[0042] The implementation of the present invention will be described in detail below in conjunction with the accompanying drawings and examples, so as to fully understand and implement the process of how to apply technical means to solve technical problems and achieve technical effects in the present invention. It should be noted that, as long as there is no conflict, each embodiment and each feature in each embodiment of the present invention can be combined with each other, and the formed technical solutions are all within the protection scope of the present invention.
[0043] The technical problem to be solved by the present invention is: when preparing the fully embedded touch display device in the prior art, the formation of the via hole 1 used to connect the touch electrode and the common electrode, and the via hole 1 used to connect the pixel electrode and the thin film The formation of via hole 2, via hole 3 and via hole 4 of the metal layer of the data line of the transistor requires two photolithography processes. Therefore, the manufacturing process of the fully in-cell touch display device in the prior art is complicated, the process error is large, and the production cycle is long. In order to solve the above technical problems, an embodiment of the present invention provides a touch display device.
[0044] like figure 1 As shown, is a schematic structural diagram of a touch display device according to an embodiment of the present invention. The touch display device of this embodiment mainly includes a thin film transistor, a planarization layer 9 (Planarization, PLN), a common electrode 10, an interface layer 11 (Interface Layer, IL), a touch electrode 12, and a protective layer 13 (Protective Layer, PV ), connecting the electrode 15 and the pixel electrode 14.
[0045] Specifically, the flat layer 9 is formed on the thin film transistor. The common electrode 10 is formed on the planar layer 9, and a first via hole 1' is opened on the planar layer 9. The interface layer 11 is formed on the common electrode 10, and a second via hole 2' and a third via hole 3' are opened on the interface layer 11, and the third via hole 3' communicates with the first via hole 1'. The touch electrodes 12 are formed on the interface layer 11 . The protective layer 13 is formed on the touch electrodes 12 and the interface layer 11, and the fourth via hole 4' and the fifth via hole 5' are opened on the protective layer 13. The fourth via hole 4' communicates with the second via hole 2', and the fifth via hole 5' communicates with the third via hole 3'.
[0046]The first via hole 1', the second via hole 2', the third via hole 3', the fourth via hole 4' and the fifth via hole 5' are formed by the same photolithography process. The connection electrode 15 and the pixel electrode 14 are formed on the protective layer 13 . The connection electrode 15 is connected to the touch electrode 12 through the fourth via hole 4', and connected to the common electrode 10 through the second via hole 2'. That is, the touch electrode 12 and the common electrode 10 are electrically connected by the connecting electrode 15 through the fourth via hole 4' and the second via hole 2'. In addition, the pixel electrode 14 is connected to the data line metal layer 8 of the thin film transistor through the fifth via hole 5', the third via hole 3' and the first via hole 1' in sequence. That is, the pixel electrode 14 is connected to the data line metal layer 8 of the thin film transistor through the fifth via hole 5', the third via hole 3' and the first via hole 1' connected in sequence.

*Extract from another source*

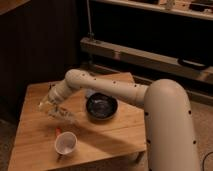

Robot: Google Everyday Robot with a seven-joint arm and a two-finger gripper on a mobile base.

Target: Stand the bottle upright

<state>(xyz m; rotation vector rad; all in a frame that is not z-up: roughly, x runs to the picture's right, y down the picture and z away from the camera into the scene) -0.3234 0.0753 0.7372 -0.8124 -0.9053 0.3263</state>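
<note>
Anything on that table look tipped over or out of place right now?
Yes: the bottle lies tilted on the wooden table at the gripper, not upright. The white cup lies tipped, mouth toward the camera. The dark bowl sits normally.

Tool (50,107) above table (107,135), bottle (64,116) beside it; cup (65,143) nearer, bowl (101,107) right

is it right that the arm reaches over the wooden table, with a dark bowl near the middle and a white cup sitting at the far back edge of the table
Not quite. The camera view shows the white cup near the front edge of the wooden table, not at the back. The rest holds: the arm reaches over the table, its gripper at the left by the bottle, and the dark bowl sits near the middle.
</note>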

[0047] figure 2 A schematic structural diagram of the photomask 16 required for forming via holes in the embodiment of the present invention is shown. refer to figure 2 , the mask 16 is divided into five areas, the five areas are the first area 161 , the second area 162 , the third area 163 , the fourth area 164 and the fifth area 165 from left to right. The first area 161 , the third area 163 and the fifth area 165 are opaque areas with a light transmittance of 0, and the second area 162 and the fourth area 164 are light transmittance areas with a light transmittance of 100%.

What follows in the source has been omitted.